Thailandia, lettere dai ragazzi nella grotta. L'allenatore si scusa

Intrappolati nella grotta in Thailandia un sub muore per la riduzione di ossigeno   
                       
                
         Oggi alle 07

L'operazione di salvataggio è partita quando in Italia erano da poco passate le 5 del mattino e lì le 10.

Due settimane dopo essere rimasti intrappolati, dalla grotta Tham Luang (Thailandia) i 12 ragazzini scrivono ai genitori per rassicurarli.

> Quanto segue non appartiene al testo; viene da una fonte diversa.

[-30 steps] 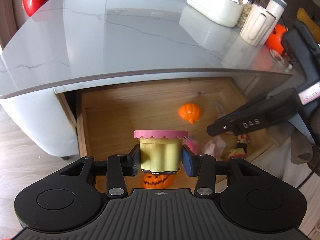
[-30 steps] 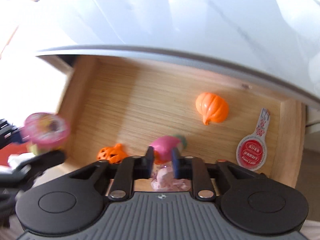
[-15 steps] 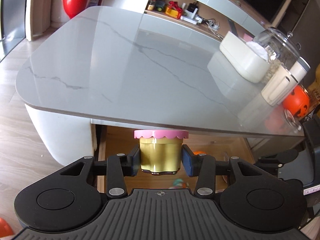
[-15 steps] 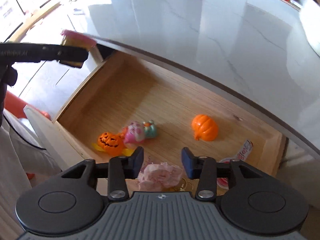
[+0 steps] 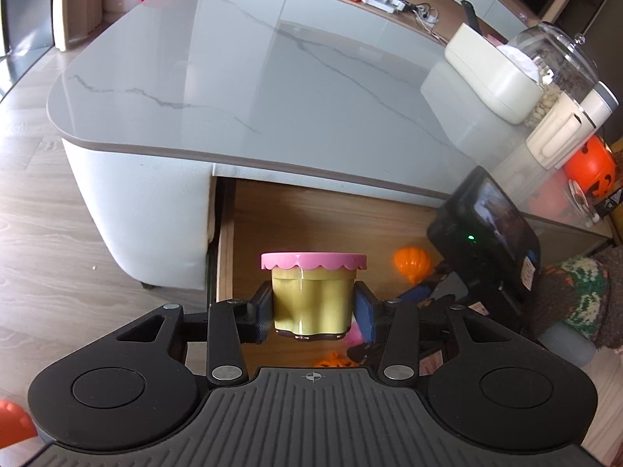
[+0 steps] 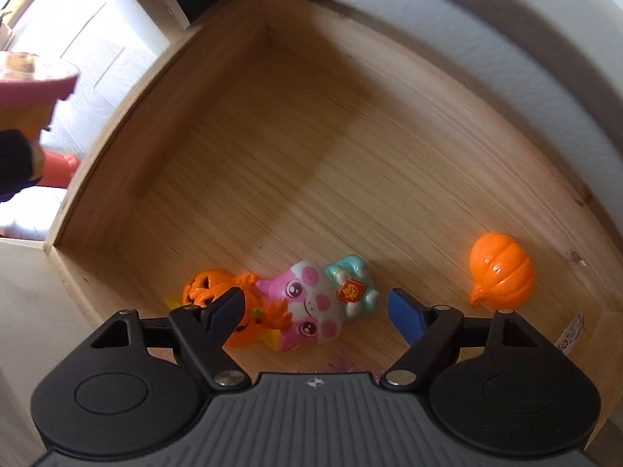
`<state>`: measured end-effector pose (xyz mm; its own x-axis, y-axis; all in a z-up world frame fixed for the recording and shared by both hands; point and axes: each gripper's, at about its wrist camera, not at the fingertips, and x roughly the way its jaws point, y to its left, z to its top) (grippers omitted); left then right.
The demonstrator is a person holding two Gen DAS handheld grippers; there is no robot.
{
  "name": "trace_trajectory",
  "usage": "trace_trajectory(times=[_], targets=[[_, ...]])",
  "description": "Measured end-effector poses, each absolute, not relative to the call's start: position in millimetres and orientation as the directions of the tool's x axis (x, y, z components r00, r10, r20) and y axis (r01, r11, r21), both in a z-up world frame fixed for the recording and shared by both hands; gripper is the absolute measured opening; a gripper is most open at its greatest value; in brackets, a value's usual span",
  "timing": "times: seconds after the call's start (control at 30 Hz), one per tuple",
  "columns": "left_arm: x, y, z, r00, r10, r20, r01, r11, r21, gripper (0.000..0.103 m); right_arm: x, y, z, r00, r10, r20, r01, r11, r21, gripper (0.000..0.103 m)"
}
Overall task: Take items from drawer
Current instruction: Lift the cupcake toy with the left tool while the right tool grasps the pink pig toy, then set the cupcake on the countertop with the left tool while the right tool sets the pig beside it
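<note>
My left gripper (image 5: 313,307) is shut on a yellow jar with a scalloped pink lid (image 5: 313,292), held above the front left part of the open wooden drawer (image 5: 311,210). In the right wrist view my right gripper (image 6: 315,307) points down into the drawer (image 6: 272,136), its jaws opening wide. A pink and white toy figure (image 6: 311,299) lies on the drawer floor below the gap, untouched by the pads. A jack-o'-lantern toy (image 6: 210,288) lies to its left, partly behind the left finger. A small orange pumpkin (image 6: 500,270) rests at the right.
The grey marble tabletop (image 5: 292,89) overhangs the drawer. On its far right stand a white box (image 5: 490,74), a clear jar (image 5: 557,66) and an orange pumpkin bucket (image 5: 590,165). A red and white tag (image 6: 570,336) lies at the drawer's right wall. A knitted sleeve (image 5: 580,299) shows at right.
My right gripper has opened from shut and dropped into the drawer over the pink toy. The left gripper carried the jar up and back from the drawer while rolling.
</note>
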<state>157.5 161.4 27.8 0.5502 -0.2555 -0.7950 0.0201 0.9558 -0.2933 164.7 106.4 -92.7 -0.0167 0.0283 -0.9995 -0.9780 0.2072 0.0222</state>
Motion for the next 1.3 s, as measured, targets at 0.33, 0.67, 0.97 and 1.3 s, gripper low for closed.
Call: trace_trajectory(times=[0.33,0.67,0.97,1.3], targets=[[158.0,124.5,27.2,0.542,-0.223,-0.81,0.146,0.974,-0.171,0.047,162.0,66.9,-38.1,0.031,0.168,-0.985,-0.986,0.165,-0.003,0.065],[227.5,91.7,87.0,0.793,-0.242,-0.559,0.154,0.967,-0.2,0.047,177.7,-41.2,53.8,0.152,0.434,-0.888,-0.956,0.293,-0.02,0.065],[295.7,70.6,41.4,0.777,-0.116,-0.618,0.096,0.993,-0.066,0.044,186.3,-62.6,63.2,0.211,0.474,-0.855,-0.933,0.357,-0.032,0.065],[251.0,117.7,68.6,0.839,-0.221,-0.497,0.124,0.967,-0.22,0.044,188.5,-45.8,66.4,0.285,0.483,-0.828,-0.915,0.395,-0.085,0.065]])
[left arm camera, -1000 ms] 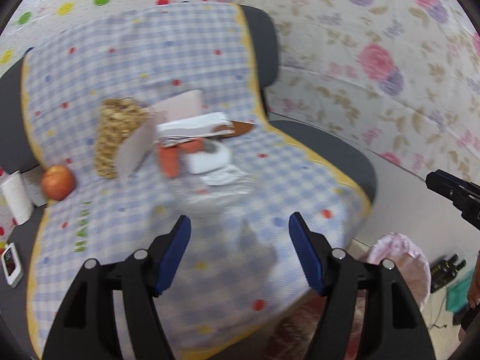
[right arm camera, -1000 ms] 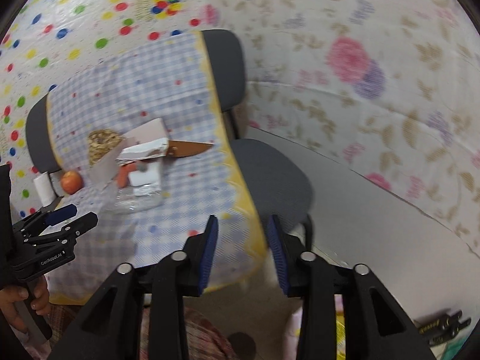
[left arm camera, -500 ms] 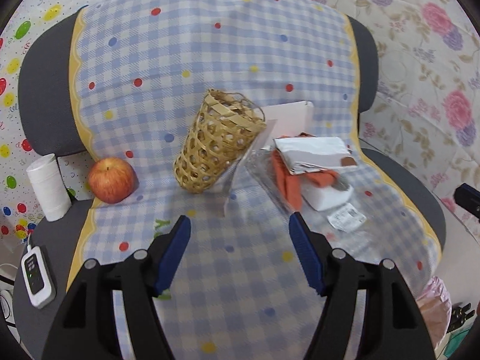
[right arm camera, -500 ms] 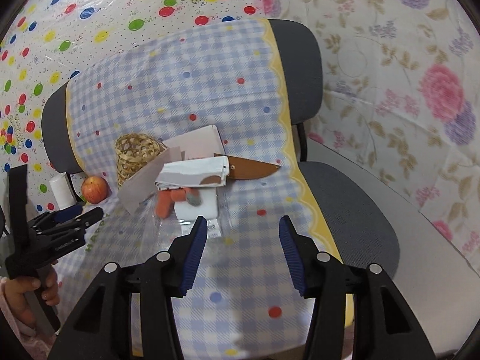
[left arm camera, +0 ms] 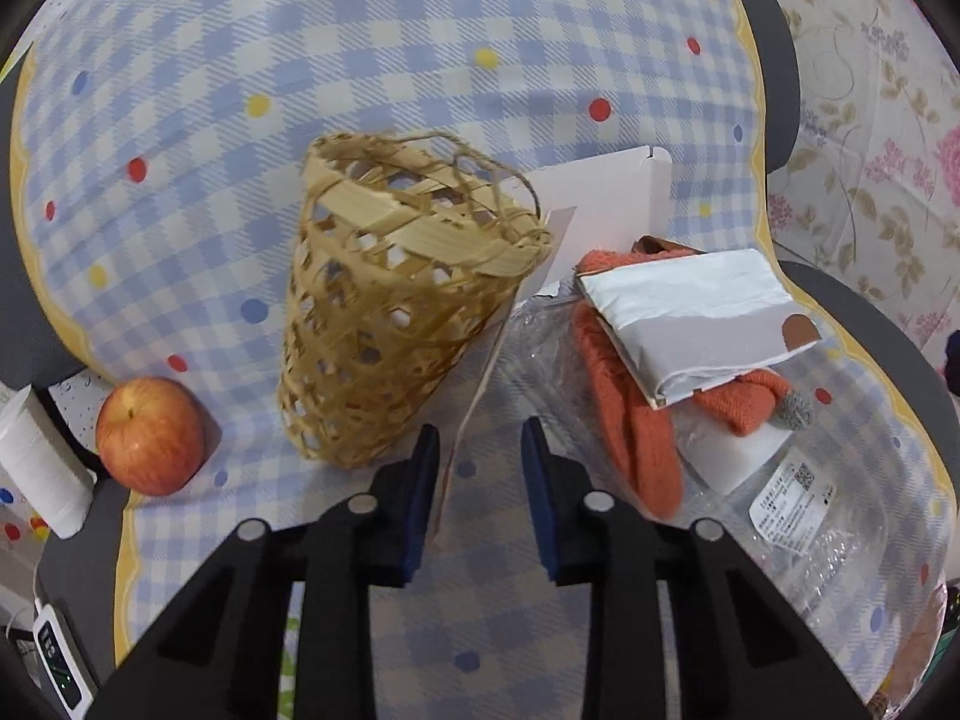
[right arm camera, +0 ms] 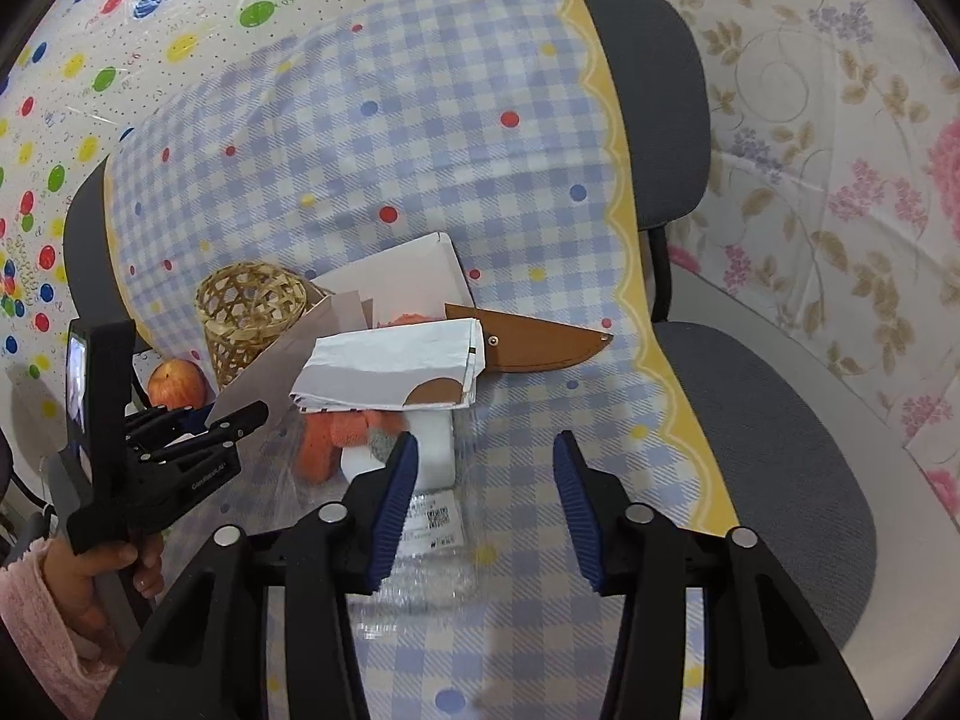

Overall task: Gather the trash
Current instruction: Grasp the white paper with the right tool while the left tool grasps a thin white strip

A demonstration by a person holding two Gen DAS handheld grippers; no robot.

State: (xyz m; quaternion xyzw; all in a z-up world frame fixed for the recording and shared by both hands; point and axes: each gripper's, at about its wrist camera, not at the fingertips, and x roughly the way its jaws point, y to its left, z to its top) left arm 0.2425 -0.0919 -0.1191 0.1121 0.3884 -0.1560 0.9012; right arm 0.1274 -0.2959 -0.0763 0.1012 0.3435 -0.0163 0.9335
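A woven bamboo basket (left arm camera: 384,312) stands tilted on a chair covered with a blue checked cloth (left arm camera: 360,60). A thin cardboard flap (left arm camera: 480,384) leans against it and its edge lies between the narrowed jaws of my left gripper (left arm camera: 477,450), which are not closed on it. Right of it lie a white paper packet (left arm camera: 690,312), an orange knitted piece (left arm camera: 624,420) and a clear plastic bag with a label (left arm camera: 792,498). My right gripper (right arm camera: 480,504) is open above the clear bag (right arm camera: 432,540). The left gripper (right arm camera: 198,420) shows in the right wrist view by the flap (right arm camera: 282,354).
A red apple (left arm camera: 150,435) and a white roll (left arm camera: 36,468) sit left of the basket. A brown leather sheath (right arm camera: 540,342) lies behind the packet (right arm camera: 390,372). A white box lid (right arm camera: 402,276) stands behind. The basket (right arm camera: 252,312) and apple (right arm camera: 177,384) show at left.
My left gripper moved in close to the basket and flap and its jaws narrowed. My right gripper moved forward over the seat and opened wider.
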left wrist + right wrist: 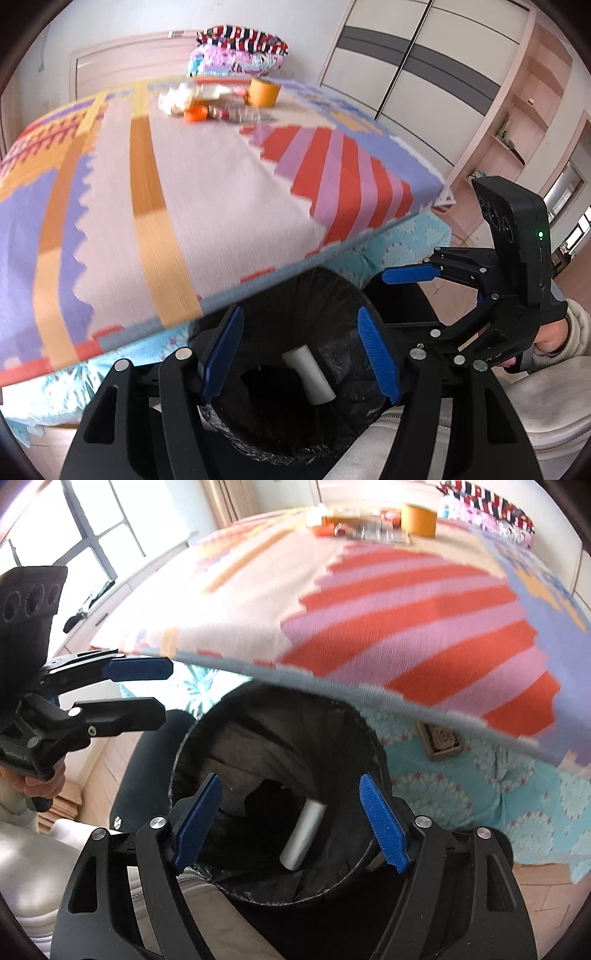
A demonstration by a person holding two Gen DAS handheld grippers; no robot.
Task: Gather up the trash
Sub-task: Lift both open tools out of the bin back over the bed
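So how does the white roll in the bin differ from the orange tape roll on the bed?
The white roll is slim, long and lies tilted inside the black-lined trash bin; the orange tape roll is short, wide and sits on the patterned bedspread among the remaining litter. One is already binned, the other not. Both are cylindrical.

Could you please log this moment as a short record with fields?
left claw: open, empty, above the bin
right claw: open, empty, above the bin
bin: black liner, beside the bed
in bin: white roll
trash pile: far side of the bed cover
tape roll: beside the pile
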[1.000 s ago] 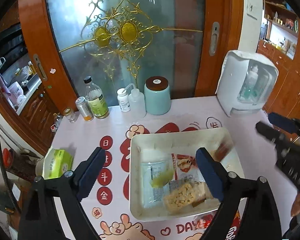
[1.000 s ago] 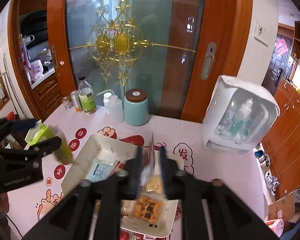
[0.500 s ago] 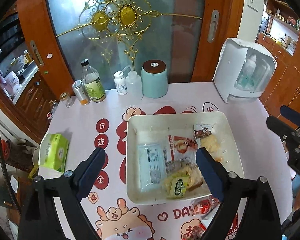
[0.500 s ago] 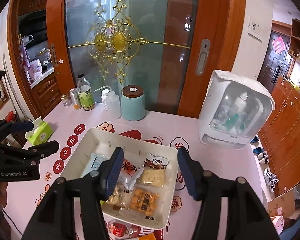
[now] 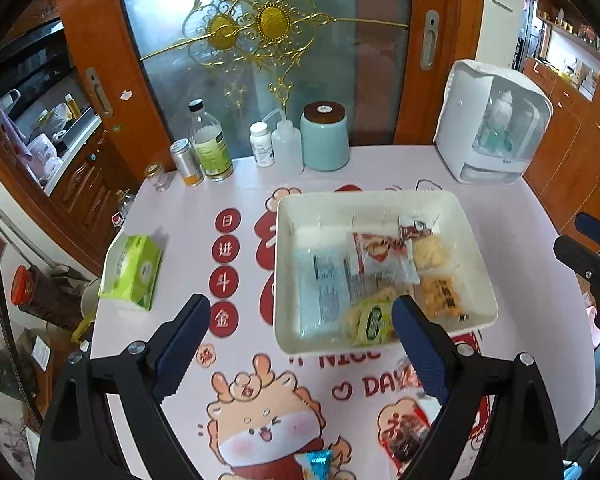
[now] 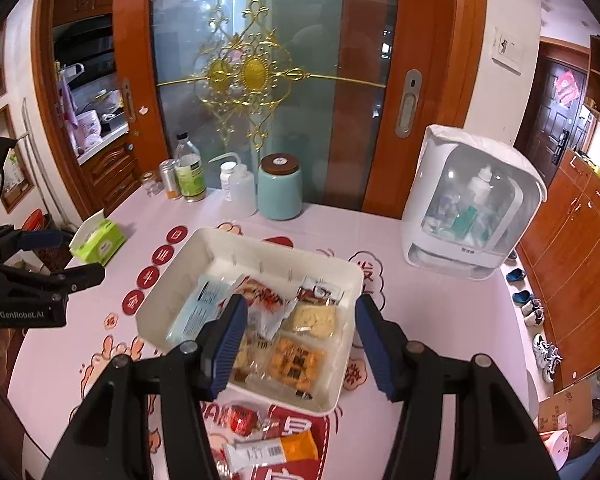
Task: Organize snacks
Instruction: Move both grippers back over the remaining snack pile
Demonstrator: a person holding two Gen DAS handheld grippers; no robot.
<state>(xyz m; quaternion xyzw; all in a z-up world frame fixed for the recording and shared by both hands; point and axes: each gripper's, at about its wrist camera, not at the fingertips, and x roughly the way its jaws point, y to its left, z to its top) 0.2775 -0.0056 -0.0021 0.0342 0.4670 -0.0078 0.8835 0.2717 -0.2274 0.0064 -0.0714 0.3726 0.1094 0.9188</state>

I soccorritori devono infatti fare i conti anche con la pioggia che è tornata a imperversare, per ora appena accennata ma con il rischio di un peggioramento minacciato dai nuvoloni scuri all'orizzonte. "Se dovesse iniziare a piovere cercheremo di portarli subito fuori". Come riferisce l'edizione online del quotidiano La Repubblica, il primo ragazzo si è immerso nelle acque torbide e scure della grotta, pronto a percorrere il tortuoso tragitto che lo porterà alla luce del sole. In poche parole, il suo percorso verso la salvezza durerà ben 11 ore. "Non sono ancora in grado di immergersi", ha detto il governatore della regione Chiang Rai, in una conferenza stampa in cui era previsto anche il ministro dell'interno che però ha lasciato il sito delle operazioni. Sarà recuperata una persona per volta. Dal 23 giugno a oggi, ecco cos'è accaduto. Anche per questo serve un intervento pronto per rimediare a una situazione che rischia davvero di degenerare.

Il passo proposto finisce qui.